The cake is tart and fresh, the strawberries and wine add berry notes which are all to be tamed by the added sweetness of the pourable fondant. Since this was my first attempt, I did not want to invest in a special cutter, but thankfully with a sharp knife and a ruler, we can still achieve some cute little cakes.

Lemon Basil Pound Cake Ingredients:

  • 3 cups all purpose flour
  • 1 tsp baking powder
  • 1/4 tsp salt
  • 2 1/2 cups granulated sugar
  • 1 cup (2 sticks) softened butter
  • 5 eggs
  • 3/4 cup fresh lemon juice
  • 1/4 cup milk
  • 1/2 cup fresh basil, shredded and chopped finely
  1. Preheat oven to 350°F. Line two half-sheet pans with parchment paper.
  2. In a medium bowl, whisk together the flour, baking powder and salt. Set aside.
  3. In a large bowl, either with a stand or hand mixer, beat together the sugar, butter, and eggs, first on low speed until everything comes together, then on high speed for 5 minutes. Incorporate the milk and lemon juice into the sugar mixture, then add your flour mixture slowly. Beat until smooth. Gently fold in basil leaves.
  4. Spread your cake batter thinly and evenly over the lined baking sheets with an offset spatula.
  5. Bake for about 15-20 minutes until springy when touched.
  6. Allow cake to cool completely before assembly.

Strawberry-Red Wine Filling:

  • 8 oz strawberries, roughly chopped and greens removed
  • 2 tbsp sugar
  • 1/3 cup fruit forward red wine (I used a red blend with mentions of notes of berries on the label)
  • Pinch of lemon zest, if available


  1. In a medium saucepan, heat all ingredients over low heat until the sugar granules are dissolved. Increase to medium heat so that the mixture is simmering.
  2. Stir over the heat for about 10 minutes until the strawberries lose their shape and the mixture thickens. The temperature should be around 220°F when finished.
  3. Strain through a sieve to help remove the seeds from the jam mixture.
  4. Refrigerate for at least 2 hours or until ready to use for the cake. Can be stored without canning procedures in the fridge for up to 3 weeks or frozen for up to a year.

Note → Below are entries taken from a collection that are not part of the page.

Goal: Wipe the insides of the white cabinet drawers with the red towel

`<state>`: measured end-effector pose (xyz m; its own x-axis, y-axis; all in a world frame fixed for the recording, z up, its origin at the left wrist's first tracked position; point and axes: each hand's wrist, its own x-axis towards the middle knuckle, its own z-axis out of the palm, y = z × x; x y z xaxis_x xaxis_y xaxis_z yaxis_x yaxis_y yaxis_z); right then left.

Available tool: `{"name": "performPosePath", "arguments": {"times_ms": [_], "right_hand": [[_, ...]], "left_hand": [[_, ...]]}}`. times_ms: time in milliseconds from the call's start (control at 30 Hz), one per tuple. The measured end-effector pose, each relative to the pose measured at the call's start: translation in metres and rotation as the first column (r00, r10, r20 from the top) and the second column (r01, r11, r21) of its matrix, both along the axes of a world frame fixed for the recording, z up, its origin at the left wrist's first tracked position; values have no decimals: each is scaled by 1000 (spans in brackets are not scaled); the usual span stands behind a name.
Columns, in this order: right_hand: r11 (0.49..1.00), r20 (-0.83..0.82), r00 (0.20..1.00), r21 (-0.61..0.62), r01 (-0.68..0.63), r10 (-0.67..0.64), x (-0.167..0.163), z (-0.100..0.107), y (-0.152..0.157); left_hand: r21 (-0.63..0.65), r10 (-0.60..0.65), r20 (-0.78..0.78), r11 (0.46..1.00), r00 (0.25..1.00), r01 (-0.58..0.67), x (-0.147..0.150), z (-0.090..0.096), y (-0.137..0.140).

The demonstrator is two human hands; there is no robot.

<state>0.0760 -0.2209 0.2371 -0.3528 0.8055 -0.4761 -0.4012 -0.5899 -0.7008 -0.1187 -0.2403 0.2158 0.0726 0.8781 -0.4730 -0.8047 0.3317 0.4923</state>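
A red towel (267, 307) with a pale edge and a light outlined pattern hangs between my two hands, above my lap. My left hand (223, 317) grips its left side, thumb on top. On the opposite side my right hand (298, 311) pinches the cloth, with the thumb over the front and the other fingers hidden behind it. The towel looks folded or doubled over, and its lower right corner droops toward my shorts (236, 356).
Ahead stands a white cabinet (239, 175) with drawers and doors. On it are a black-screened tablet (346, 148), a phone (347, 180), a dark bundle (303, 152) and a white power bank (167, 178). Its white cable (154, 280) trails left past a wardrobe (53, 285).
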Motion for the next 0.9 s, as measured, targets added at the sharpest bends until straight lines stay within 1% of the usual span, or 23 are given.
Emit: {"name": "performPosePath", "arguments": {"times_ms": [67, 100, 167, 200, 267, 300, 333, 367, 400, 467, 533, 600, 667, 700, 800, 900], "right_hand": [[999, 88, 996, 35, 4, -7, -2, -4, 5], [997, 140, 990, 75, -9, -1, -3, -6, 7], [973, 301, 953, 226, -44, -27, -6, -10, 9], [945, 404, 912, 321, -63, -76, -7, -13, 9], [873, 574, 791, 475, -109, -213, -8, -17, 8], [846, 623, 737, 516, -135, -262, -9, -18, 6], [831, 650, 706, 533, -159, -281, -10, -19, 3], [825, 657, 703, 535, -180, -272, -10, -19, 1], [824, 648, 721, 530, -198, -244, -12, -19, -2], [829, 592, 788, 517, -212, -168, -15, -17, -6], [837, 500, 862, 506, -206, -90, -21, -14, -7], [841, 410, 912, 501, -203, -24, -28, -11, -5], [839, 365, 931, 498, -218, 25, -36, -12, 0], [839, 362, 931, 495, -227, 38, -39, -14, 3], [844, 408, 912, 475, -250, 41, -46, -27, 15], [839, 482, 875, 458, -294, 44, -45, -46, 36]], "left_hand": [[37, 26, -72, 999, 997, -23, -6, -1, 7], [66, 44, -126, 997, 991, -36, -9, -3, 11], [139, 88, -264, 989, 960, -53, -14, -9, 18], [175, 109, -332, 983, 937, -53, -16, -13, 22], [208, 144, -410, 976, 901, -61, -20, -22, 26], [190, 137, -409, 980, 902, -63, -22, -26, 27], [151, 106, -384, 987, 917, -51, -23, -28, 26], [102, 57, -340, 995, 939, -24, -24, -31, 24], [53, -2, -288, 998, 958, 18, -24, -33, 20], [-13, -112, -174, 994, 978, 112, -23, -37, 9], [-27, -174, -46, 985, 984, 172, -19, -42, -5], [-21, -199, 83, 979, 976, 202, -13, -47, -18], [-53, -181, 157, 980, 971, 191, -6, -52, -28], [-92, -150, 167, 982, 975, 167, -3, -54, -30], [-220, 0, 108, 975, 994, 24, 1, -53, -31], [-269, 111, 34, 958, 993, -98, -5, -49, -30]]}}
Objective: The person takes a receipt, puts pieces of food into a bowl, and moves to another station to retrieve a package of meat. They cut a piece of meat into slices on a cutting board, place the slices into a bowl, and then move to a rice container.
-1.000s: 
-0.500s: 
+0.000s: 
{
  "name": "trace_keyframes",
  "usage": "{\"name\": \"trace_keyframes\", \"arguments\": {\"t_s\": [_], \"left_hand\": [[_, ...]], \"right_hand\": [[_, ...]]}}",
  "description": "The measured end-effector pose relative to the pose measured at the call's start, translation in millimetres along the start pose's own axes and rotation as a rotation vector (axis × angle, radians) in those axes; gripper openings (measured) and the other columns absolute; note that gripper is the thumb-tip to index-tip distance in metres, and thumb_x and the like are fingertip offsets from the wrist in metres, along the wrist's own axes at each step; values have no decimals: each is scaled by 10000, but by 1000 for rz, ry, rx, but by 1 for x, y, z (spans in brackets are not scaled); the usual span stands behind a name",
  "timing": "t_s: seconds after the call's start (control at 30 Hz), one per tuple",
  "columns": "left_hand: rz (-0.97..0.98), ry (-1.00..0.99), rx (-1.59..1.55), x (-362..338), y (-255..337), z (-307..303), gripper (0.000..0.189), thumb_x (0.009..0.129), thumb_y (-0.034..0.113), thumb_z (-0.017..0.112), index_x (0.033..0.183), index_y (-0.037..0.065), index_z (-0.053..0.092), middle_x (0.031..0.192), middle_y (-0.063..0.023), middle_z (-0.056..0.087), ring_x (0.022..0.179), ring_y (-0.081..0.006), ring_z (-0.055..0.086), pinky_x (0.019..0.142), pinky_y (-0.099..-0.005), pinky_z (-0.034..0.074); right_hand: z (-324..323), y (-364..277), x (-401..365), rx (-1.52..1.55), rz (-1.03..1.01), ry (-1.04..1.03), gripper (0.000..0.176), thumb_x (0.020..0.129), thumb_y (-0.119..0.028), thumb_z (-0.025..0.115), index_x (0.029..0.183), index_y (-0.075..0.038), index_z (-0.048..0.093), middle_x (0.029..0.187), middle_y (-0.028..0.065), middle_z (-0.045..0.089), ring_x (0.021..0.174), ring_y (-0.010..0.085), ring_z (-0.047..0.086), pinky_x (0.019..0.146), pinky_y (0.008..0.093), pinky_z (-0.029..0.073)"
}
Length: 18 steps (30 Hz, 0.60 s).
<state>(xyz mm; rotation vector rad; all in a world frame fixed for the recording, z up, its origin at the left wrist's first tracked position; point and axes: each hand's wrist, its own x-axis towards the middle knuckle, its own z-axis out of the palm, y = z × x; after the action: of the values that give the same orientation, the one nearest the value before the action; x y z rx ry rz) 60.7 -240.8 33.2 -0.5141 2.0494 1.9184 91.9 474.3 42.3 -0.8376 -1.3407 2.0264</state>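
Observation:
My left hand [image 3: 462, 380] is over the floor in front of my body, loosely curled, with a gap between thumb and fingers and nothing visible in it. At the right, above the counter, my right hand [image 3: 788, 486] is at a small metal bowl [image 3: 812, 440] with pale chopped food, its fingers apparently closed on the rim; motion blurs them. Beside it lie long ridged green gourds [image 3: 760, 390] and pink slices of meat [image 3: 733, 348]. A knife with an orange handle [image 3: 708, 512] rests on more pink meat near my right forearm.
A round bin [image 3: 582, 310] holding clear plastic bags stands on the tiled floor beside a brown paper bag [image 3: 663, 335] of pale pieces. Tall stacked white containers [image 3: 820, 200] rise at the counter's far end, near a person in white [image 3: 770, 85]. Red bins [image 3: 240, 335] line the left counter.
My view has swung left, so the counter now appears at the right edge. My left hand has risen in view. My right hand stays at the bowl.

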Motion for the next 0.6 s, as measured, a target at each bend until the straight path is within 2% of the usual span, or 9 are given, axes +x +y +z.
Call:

Pourable Fondant Icing Ingredients:

  • 4 cups powdered sugar
  • 1/4 cup light corn syrup
  • 1/4 cup hot water (I used plantation lemonade tea for something different, but not necessary)
  • 1 tsp vanilla extract
  • food coloring if desired
  • 1 cup white chocolate chips


  • Melt the white chocolate chips over low heat in a saucepan or in 10-20 second increments in the microwave stirring in between each session until very smooth.
  • Add the powdered sugar, corn syrup, and hot water into a large bowl and stir gently until smooth. You can also use a stand mixer on low if you have one.
  • Add the melted white chocolate and vanilla and stir until smooth. If you’re using food coloring, this is also the time to add until you get the desired effect.
  • It is important to make sure this is still warm when you’re ready to use so make this immediately before you’re ready to dip your cakes (see assembly).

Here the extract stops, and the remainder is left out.